QuickSearch
Introduction
Quicksearch is a lightweight search engine which deploys and runs as a single binary. It's inspired
by Zinc but it uses Bleve as underlying
indexing library and supports chinese by default. It just supports local storage now.
Getting Started
If you have installed golang, just run following:
// if go version >= 1.16
go install github.com/feimingxliu/quicksearch/cmd/quicksearch@latest
// or `go get -u github.com/feimingxliu/quicksearch/cmd/quicksearch` for go < 1.16
This will generate binary in your $GOPATH/bin
, note this does not install UI. Or you can get the prebuilt binary
from Releases which includes UI.
To run the quicksearch. Copy the example config.

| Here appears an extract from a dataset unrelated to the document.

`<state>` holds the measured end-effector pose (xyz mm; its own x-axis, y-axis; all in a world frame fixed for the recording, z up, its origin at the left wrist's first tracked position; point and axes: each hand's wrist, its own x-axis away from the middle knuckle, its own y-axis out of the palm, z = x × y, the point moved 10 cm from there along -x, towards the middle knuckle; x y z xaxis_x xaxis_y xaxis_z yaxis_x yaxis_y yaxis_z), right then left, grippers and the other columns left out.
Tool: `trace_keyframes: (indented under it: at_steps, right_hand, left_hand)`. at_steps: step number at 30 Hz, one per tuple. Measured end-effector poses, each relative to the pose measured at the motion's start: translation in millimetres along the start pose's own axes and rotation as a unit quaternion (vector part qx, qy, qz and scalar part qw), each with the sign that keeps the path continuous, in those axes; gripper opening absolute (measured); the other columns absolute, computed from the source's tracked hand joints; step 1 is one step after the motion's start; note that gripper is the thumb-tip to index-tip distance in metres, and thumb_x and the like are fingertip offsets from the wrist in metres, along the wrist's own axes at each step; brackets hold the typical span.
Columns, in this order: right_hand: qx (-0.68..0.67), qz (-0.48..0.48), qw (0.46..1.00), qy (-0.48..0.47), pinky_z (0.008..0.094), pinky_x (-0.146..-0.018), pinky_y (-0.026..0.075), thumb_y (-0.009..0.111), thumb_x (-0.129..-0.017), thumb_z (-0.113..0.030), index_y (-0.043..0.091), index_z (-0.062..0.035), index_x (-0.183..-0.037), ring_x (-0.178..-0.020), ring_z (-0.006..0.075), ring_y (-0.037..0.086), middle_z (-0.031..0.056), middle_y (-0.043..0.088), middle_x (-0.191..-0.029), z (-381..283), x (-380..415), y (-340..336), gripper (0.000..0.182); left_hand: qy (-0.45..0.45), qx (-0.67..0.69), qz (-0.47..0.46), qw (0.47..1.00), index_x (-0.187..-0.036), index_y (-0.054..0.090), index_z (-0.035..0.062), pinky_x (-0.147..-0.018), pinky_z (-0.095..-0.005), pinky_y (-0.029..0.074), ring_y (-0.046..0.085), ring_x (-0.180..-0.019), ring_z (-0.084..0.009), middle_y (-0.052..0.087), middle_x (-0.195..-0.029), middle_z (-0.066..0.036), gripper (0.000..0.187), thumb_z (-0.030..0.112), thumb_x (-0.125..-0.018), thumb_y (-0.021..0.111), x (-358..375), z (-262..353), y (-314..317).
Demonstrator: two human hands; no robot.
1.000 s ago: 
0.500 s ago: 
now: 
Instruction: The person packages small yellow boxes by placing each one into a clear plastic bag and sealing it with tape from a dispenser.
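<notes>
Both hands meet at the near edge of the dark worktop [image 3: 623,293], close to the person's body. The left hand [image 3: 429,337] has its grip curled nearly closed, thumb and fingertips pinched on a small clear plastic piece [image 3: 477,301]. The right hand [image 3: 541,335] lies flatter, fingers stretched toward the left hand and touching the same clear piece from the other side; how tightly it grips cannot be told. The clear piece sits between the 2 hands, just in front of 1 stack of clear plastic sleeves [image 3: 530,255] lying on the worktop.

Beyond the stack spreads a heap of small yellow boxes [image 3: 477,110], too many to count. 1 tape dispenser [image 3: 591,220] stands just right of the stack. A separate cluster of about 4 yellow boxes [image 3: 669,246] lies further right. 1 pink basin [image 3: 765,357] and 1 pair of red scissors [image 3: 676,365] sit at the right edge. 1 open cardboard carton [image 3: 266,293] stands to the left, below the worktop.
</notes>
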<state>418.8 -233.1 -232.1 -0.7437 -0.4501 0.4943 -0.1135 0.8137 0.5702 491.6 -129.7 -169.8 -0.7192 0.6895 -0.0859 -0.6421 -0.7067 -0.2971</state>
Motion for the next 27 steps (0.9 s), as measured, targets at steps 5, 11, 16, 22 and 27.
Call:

wget https://raw.githubusercontent.com/feimingxliu/quicksearch/master/configs/config.yaml
// run quicksearch
quicksearch -c config.yaml
Or use Docker (includes UI)
docker run -d -p 9200:9200 feimingxliu/quicksearch
Quicksearch server will listen on :9200 by default, open :9200
to view the UI.
API Reference
Index API
POST /<index>
{
"settings": <Index Settings>,
"mappings": <Index Mappings>
}
The request body can be ignored which use default.
<Index Settings>
is an object which contains index's setting
{
"number_of_shards": int
}
<Index Mappings>
is an object which defines index's mapping
{
"types": {
"Document Type": <Documnet Mapping>,
....
"Document Type": <Documnet Mapping>
}
"default_mapping": <Documnet Mapping>,
"type_field": string,
"default_type": string,
"default_analyzer": string
}
<Documnet Mapping>
is an object which defines document's mapping
{
"disabled": bool, # disable this documnet mapping
"properties": {
"name": <Documnet Mapping>, # this enables nested json
...
"name": <Documnet Mapping>
},
"fields": <Field Mapping>,
"default_analyzer": string
}
<Field Mapping>
is an array which defines field level mapping
[
# you can define one more field mapping for one field, that's why its array {
"type": string, # support "keyword", "text", "datetime", "number", "boolean", "geopoint", "IP"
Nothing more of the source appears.